Monday, September 20, 2010

Fans Rejoice As Blackstone Hits Hicks For A Six

Talks between Liverpool's co-
owner Tom Hicks and Blackstone
over a refinancing of the club's
debt have broken down.
Blackstone Group, the private
equity firm said to be on the
verge of backing Tom Hicks in his
last ditch bid to retain control of
Liverpool FC in the face of fierce
fan opposition, is understood to
have ended all talks with the
Texan.
Hicks had approached GSO
Capital Partners, the debt
restructuring arm of the private
equity group, to secure the funds
required to repay the £237m
outstanding to the Royal Bank of
Scotland in the middle of next
month and remain in control of
the club.
It had been reported that a
£280m, two-year package had
been agreed in principle. But it is
understood that, although talks
took place between GSO and
Hicks, they ended without a firm
offer on the table.
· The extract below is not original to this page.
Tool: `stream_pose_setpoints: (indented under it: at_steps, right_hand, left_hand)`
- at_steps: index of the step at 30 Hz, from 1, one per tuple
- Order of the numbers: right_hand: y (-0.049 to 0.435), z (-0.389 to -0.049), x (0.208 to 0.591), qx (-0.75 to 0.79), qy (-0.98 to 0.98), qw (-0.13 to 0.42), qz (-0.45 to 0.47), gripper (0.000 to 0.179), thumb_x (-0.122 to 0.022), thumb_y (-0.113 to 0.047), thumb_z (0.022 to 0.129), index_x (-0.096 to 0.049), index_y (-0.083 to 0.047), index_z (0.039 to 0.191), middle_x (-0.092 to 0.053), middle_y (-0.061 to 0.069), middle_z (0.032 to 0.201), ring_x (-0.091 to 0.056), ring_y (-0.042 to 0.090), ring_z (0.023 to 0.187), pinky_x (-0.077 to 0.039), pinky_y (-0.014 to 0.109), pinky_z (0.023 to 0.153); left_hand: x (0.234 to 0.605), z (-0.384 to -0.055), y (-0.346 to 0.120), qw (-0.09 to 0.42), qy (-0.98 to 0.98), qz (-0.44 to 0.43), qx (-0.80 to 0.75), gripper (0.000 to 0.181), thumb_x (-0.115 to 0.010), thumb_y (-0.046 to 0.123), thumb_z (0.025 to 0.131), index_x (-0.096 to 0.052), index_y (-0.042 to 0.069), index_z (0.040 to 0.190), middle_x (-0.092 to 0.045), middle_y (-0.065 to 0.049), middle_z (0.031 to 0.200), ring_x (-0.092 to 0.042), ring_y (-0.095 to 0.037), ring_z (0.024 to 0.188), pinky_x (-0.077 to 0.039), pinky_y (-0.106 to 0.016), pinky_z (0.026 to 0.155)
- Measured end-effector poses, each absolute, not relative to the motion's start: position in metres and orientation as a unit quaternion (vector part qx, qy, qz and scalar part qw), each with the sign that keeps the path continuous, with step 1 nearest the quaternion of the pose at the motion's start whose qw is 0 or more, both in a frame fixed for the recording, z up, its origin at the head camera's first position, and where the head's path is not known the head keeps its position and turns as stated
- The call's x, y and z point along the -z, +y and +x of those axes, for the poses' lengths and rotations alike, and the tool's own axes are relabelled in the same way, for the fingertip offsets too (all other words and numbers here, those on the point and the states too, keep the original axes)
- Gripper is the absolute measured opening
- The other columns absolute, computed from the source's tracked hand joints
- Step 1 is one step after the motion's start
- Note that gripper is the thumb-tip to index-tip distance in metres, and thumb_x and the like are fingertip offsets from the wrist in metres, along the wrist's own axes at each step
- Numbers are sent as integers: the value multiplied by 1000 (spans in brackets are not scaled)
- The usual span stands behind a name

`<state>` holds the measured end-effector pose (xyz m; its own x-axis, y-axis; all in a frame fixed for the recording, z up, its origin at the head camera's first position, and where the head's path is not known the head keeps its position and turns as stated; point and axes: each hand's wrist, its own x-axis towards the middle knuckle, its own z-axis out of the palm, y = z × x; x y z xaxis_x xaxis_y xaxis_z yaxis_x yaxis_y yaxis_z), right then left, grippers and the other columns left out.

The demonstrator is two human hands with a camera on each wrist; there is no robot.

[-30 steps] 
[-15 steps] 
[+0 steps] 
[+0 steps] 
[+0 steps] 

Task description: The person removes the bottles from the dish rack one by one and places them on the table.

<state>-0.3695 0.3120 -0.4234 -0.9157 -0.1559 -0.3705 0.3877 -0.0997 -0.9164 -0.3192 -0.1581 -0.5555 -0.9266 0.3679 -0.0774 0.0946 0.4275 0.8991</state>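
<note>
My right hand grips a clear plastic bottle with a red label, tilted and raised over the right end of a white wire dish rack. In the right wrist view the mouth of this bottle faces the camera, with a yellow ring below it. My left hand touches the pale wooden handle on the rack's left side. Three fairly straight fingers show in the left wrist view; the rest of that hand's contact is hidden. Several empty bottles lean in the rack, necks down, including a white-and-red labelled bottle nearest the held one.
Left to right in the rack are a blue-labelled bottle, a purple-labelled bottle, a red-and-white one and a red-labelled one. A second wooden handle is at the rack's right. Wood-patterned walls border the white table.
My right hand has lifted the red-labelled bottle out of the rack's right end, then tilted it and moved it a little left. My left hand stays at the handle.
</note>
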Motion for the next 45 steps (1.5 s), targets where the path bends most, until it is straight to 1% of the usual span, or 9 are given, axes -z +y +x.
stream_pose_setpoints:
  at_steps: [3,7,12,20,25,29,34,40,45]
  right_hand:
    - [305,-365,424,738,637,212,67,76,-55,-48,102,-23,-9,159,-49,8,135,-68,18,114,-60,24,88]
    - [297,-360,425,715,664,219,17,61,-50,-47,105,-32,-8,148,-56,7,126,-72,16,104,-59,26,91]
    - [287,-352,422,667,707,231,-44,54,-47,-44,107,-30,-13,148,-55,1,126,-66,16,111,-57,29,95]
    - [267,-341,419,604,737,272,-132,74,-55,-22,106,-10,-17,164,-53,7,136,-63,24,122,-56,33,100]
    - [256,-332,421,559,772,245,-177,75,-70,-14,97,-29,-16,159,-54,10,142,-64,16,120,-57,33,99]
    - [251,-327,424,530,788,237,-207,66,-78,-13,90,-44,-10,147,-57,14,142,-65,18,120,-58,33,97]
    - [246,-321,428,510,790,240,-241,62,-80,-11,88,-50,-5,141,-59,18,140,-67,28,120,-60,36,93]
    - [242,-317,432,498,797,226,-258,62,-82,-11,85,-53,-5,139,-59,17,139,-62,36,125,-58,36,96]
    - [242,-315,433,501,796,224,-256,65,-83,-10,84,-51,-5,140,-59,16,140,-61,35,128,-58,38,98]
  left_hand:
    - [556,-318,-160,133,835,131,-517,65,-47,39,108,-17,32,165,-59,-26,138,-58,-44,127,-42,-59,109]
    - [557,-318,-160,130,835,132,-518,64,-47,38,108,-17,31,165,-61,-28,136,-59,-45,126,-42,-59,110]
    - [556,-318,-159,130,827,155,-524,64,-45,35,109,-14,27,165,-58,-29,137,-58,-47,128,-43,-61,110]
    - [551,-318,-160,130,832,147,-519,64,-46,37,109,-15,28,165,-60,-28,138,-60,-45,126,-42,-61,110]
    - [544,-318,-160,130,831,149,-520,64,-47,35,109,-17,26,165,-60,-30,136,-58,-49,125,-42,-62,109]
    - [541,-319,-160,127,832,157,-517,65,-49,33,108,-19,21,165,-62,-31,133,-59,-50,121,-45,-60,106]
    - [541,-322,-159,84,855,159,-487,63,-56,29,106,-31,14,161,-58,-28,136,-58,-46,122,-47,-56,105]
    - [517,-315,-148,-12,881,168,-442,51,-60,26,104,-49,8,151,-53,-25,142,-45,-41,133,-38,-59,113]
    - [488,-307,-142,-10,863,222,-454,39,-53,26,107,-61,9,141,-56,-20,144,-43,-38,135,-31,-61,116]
The Guardian
has learned that GSO has now
walked away and there is no
chance of the Blackstone
subsidiary lending Hicks the
money. Liverpool fans' groups
over the weekend made clear the
depth of their hostility to the idea
that Hicks could be bailed out by
GSO, effectively buying him more
time to find a new investor
willing to pay a premium on the
£218.9m the Americans paid for
the club in 2007.
Hicks met with the club's
chairman, Martin Broughton, and
the rest of the Liverpool board
last week to outline his plan. RBS,
which throughout has
maintained that it wishes to find
a solution that is in the best long
term interests of the club, would
nevertheless have no further say
in the matter if its loan was
repaid in full.
Hicks and George Gillett put
Liverpool up for sale in April, with
RBS parachuting in Broughton to
lead the sale process. But despite
a series of high profile
approaches, from Rhone Capital
and Kenny Huang, no proper bid
was ever lodged.
Hicks had hoped that the funding
would allow him to take full
control, pay down the debt and
provide funds for players. Now
that Blackstone has walked away,
it leaves him desperately
searching for a replacement loan
before the mid-October
refinancing deadline. It would
also see Gillett's 50% stake
diluted, with the Colorado-native
staying at Liverpool in an inactive
role.
A first attempt by Hicks to
refinance the debt was rejected
earlier this year by the Liverpool
board to allow Barclays Capital to
continue the ongoing search for
a buyer. If Hicks approached the
board with a new proposal, it is
believed that they would also
look to block it, although lawyers
are split on whether they would
be able to do so under company
law.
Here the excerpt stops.